SUBANG, TINTAHIJAU.COM — Produsen kendaraan listrik asal China, BYD, bersiap mengoperasikan fasilitas manufaktur terbarunya di kawasan Smartpolitan, Kabupaten Subang, Jawa Barat.
Pabrik yang dibangun dengan nilai investasi mencapai 1 miliar dolar AS atau sekitar Rp16 triliun tersebut menjadi bagian penting dari strategi ekspansi BYD di pasar Indonesia sekaligus penguatan industri kendaraan listrik nasional berbasis produksi lokal.
Kehadiran fasilitas ini berkaitan langsung dengan kebijakan insentif impor kendaraan listrik yang diberikan pemerintah pada 2024. Sebagai konsekuensi dari kebijakan tersebut, BYD diwajibkan merealisasikan perakitan lokal dengan volume yang sebanding terhadap jumlah unit kendaraan impor yang terjual secara ritel sepanjang periode 2024–2025.
Langkah ini bertujuan mendorong transfer teknologi, peningkatan nilai tambah dalam negeri, serta penciptaan lapangan kerja di sektor manufaktur otomotif.
Secara timeline, pabrik BYD di Subang ditargetkan mulai berproduksi pada kuartal pertama 2026. Hingga Februari 2026, produksi massal memang belum berjalan, namun perusahaan memastikan seluruh tahapan menuju operasi penuh berlangsung sesuai rencana.
Sejumlah sertifikasi penting telah dikantongi, termasuk sertifikat implementasi Incompletely Knock Down (IKD) serta sertifikasi khusus kendaraan listrik, yang menandakan kesiapan fasilitas perakitan dari sisi regulasi maupun teknis
Di tahap akhir persiapan, perusahaan tengah menjalankan proses commissioning atau penyelarasan ratusan perangkat produksi. Tahapan ini krusial dalam industri otomotif karena menentukan presisi lini manufaktur sebelum kendaraan diproduksi secara massal.

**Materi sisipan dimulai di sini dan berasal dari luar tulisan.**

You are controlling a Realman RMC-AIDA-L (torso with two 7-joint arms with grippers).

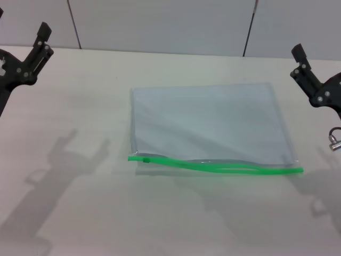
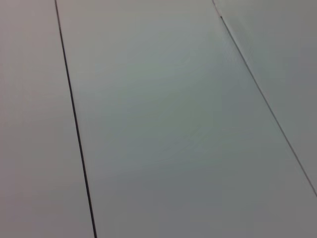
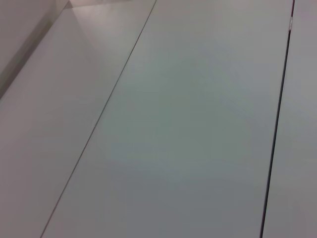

Setiap unit yang keluar dari jalur produksi ditargetkan memenuhi standar kualitas tinggi dengan tingkat kesalahan mendekati nol.
Dari sisi kapasitas, pabrik BYD dibangun di atas lahan pengembangan sekitar 108 hingga 126 hektare dengan kemampuan produksi mencapai 150.000 unit kendaraan listrik per tahun. Volume tersebut pada tahap awal difokuskan untuk memenuhi permintaan pasar domestik Indonesia yang terus tumbuh seiring percepatan adopsi kendaraan ramah lingkungan.
Meski demikian, peluang menjadikan Subang sebagai basis ekspor ke kawasan ASEAN tetap terbuka, terutama jika utilisasi kapasitas produksi meningkat.
Investasi bernilai besar ini juga mencerminkan komitmen peningkatan Tingkat Komponen Dalam Negeri (TKDN). Sejalan dengan arah kebijakan pemerintah, penguatan TKDN diharapkan memperdalam struktur industri otomotif nasional, memperluas rantai pasok lokal, serta mengurangi ketergantungan terhadap impor komponen.
Secara ekonomi regional, operasional pabrik BYD berpotensi memberikan efek berganda bagi Kabupaten Subang dan sekitarnya, mulai dari penyerapan tenaga kerja, pertumbuhan sektor pendukung industri, hingga peningkatan aktivitas logistik dan infrastruktur.
Dalam konteks yang lebih luas, keberadaan fasilitas ini mempertegas posisi Indonesia sebagai salah satu pusat pertumbuhan industri kendaraan listrik di Asia Tenggara.
Apabila produksi berjalan sesuai target pada awal 2026, pabrik BYD di Subang berpeluang menjadi salah satu pusat manufaktur kendaraan listrik terbesar di kawasan, sekaligus memperkuat daya saing Indonesia dalam peta industri otomotif global yang tengah bergerak menuju elektrifikasi.